In this 2011 paper “Separating signal and noise in atmospheric temperature changes: The importance of timescale” Santer et al. found that:

Because of the pronounced effect of interannual noise on decadal trends, a multi-model ensemble of anthropogenically-forced simulations displays many 10-year periods with little warming. A single decade of observational TLT data is therefore inadequate for identifying a slowly evolving anthropogenic warming signal. Our results show that temperature records of at least 17 years in length are required for identifying human effects on global-mean tropospheric temperature.

In 2010 Phil Jones was asked by the BBC, “Do you agree that from 1995 to the present there has been no statistically-significant global warming?”, Phil Jones replied:

Yes, but only just. I also calculated the trend for the period 1995 to 2009. This trend (0.12C per decade) is positive, but not significant at the 95% significance level. The positive trend is quite close to the significance level. Achieving statistical significance in scientific terms is much more likely for longer periods, and much less likely for shorter periods.

I’ll leave it to you to draw your own conclusions based upon the data below.

Note: If you read my recent article RSS Flat For 200 Months (Now Includes July Data) and just wish to know what is new with the August and September data, you will find the most important new information from lines 7 to the end of the table. And as mentioned above, all lines for Hadsst3 are new.

In the sections below, we will present you with the latest facts. The information will be presented in three sections and an appendix. The first section will show for how long there has been no warming on several data sets. The second section will show for how long there has been no statistically significant warming on several data sets. The third section will show how 2013 to date compares with 2012 and the warmest years and months on record so far.
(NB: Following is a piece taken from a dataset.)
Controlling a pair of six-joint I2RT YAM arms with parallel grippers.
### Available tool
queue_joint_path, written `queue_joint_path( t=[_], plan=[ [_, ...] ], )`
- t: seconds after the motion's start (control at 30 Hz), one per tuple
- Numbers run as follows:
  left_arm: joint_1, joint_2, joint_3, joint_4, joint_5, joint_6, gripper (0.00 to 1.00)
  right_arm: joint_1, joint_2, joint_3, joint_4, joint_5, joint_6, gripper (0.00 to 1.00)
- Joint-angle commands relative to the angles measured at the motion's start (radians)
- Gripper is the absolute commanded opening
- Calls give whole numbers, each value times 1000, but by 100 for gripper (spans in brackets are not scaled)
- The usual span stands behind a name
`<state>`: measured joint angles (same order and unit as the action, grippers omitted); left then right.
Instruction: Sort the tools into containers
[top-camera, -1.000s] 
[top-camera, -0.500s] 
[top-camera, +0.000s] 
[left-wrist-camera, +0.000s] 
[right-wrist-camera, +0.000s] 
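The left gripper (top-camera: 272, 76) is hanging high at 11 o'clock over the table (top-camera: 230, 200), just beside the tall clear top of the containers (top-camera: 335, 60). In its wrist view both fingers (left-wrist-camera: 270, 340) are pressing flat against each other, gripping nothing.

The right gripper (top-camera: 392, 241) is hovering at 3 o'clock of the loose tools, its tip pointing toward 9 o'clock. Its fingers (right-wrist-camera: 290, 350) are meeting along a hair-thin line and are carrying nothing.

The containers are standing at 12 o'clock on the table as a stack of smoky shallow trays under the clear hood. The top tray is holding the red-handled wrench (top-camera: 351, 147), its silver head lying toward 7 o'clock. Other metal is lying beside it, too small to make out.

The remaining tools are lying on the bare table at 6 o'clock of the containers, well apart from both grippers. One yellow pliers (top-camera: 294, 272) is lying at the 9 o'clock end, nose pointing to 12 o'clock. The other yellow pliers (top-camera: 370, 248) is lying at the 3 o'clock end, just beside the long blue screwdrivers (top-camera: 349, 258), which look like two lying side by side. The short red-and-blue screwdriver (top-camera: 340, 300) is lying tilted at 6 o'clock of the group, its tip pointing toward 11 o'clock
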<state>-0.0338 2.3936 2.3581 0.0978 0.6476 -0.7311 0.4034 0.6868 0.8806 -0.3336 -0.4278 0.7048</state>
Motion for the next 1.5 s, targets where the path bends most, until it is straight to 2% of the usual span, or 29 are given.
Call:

The appendix will illustrate sections 1 and 2 in a different way. Graphs and a table will be used to illustrate the data.

Section 1

This analysis uses the latest month for which data is available on WoodForTrees.com (WFT). All of the data on WFT is also available at the specific sources as outlined below. We start with the present date and go to the furthest month in the past where the slope is a least slightly negative. So if the slope from September is 4 x 10^-4 but it is – 4 x 10^-4 from October, we give the time from October so no one can accuse us of being less than honest if we say the slope is flat from a certain month.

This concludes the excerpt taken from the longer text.